Persimmon FarmsteadThe team10 min readUpdated 1 July 2026
Snow-dusted deodar trees and orchard lawn at a Manali farmstead on a clear winter morning

A good Manali winter itinerary (December to February) runs 3 to 4 days: keep Rohtang off the list because it stays closed, drive through the Atal Tunnel to Sissu on the first clear day, spend a morning at Solang for snow, and slot the temple-and-market days for when it snows in town. Book warm rooms and plan loosely — mountain weather writes the real schedule.

We run two family homes on the Kullu–Manali axis, and winter is the season we get asked about most and the season people plan worst. Everyone arrives wanting the same postcard: snow falling on the deodars, a bonfire, a hot plate of food. All of that is genuinely here from roughly mid-December. What trips people up is the assumption that Manali in winter works like Manali in June. It does not. Roads close, some of them for the season, and a day you budgeted for one thing turns into a day the mountain decides for you. So this is less a rigid plan and more the way we actually talk it through with guests over the first breakfast.

First, the honest part: what is closed

Rohtang Pass is shut in winter. Full stop. It usually closes with the first heavy snow in late November or early December and does not reopen until roughly May, once the Border Roads Organisation clears it. If a taxi driver or a hotel promises you "Rohtang snow point" in January, they mean somewhere else — often Solang or the Gulaba area — and you should know that going in. The Atal Tunnel is the thing that changed winter here: it runs under the Rohtang massif and stays open most of the season, which is how you reach Sissu and the Lahaul side even in deep winter.

A few other honest notes before you plan. Snow in Manali town itself is not guaranteed on any given date — some years the first town snowfall is early December, some years it is late January. Higher up, toward Solang and our Shanag home, the odds are better and earlier. And after fresh, heavy snow the authorities sometimes shut the tunnel or the Solang road for a few hours to clear it. That is not a ruined trip; it is a morning by the fire while the ploughs work.

Where to base yourself

This matters more in winter than any other season. Our flagship home sits at Badgran, "14 Mile", about 14 km south of Manali town on the Kullu–Manali highway, a minute off the road opposite Span Resort. Being lower and on the main highway, it holds the morning sun beautifully and stays the more reliably accessible of the two when snow is heavy — the highway gets cleared first. If your priority is warm rooms, easy in-and-out, and food after a long drive, this is the sensible winter base.

Our second home, Persimmon Farmstead Shanag, is 4–5 km north of Manali toward Old Manali and Solang, higher up and closer to the snow line.
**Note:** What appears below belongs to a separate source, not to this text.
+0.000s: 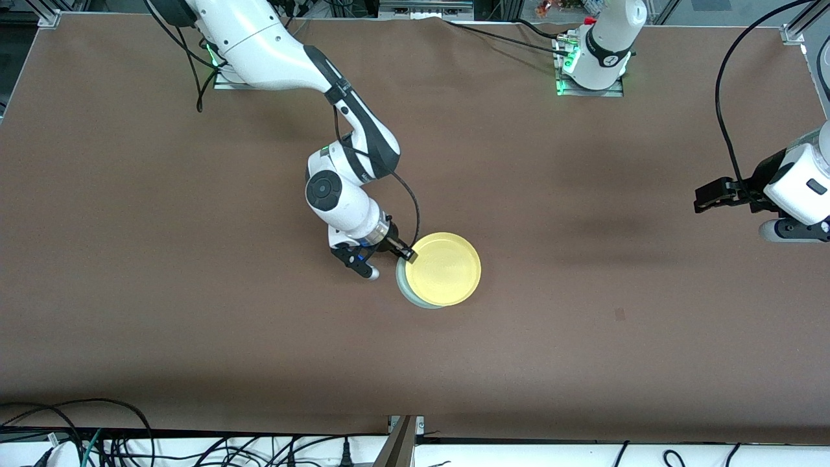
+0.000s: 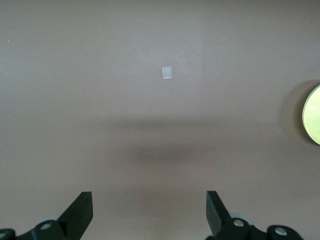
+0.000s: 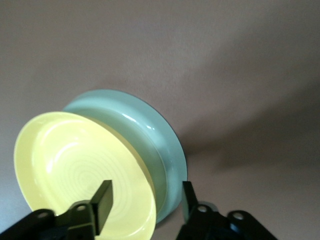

The wooden chalets and stone cottages on the orchard lawns get snow earlier and hold it longer, which is romantic and also means you plan around it. Couples chasing snow-from-the-window pick Shanag; families who want the fewest logistics pick Badgran. Both have in-house farm kitchens, bonfires, 24x7 hot water, free wifi, a travel desk and free parking — the things that actually matter when it is cold outside.

We tell people the truth on the phone: if it dumps snow the night before you arrive, the last stretch to Shanag may need a slow, careful drive, while the Badgran house barely notices. Neither is a problem if you know it in advance. The problem is only ever the surprise.A note from the hosts

Day 1 — Arrive, settle, and read the sky

Most guests reach us in the afternoon after the long haul up from Delhi or Chandigarh (roughly 12–14 hours by road, longer in winter if there is snow on the Kullu stretch). Do not schedule anything on arrival day. Check in, get the room warm, and eat. This is the evening for the bonfire and for us to look at the next two days of weather with you honestly — because whether Day 2 is a Sissu day or a Solang day depends entirely on what the sky is doing.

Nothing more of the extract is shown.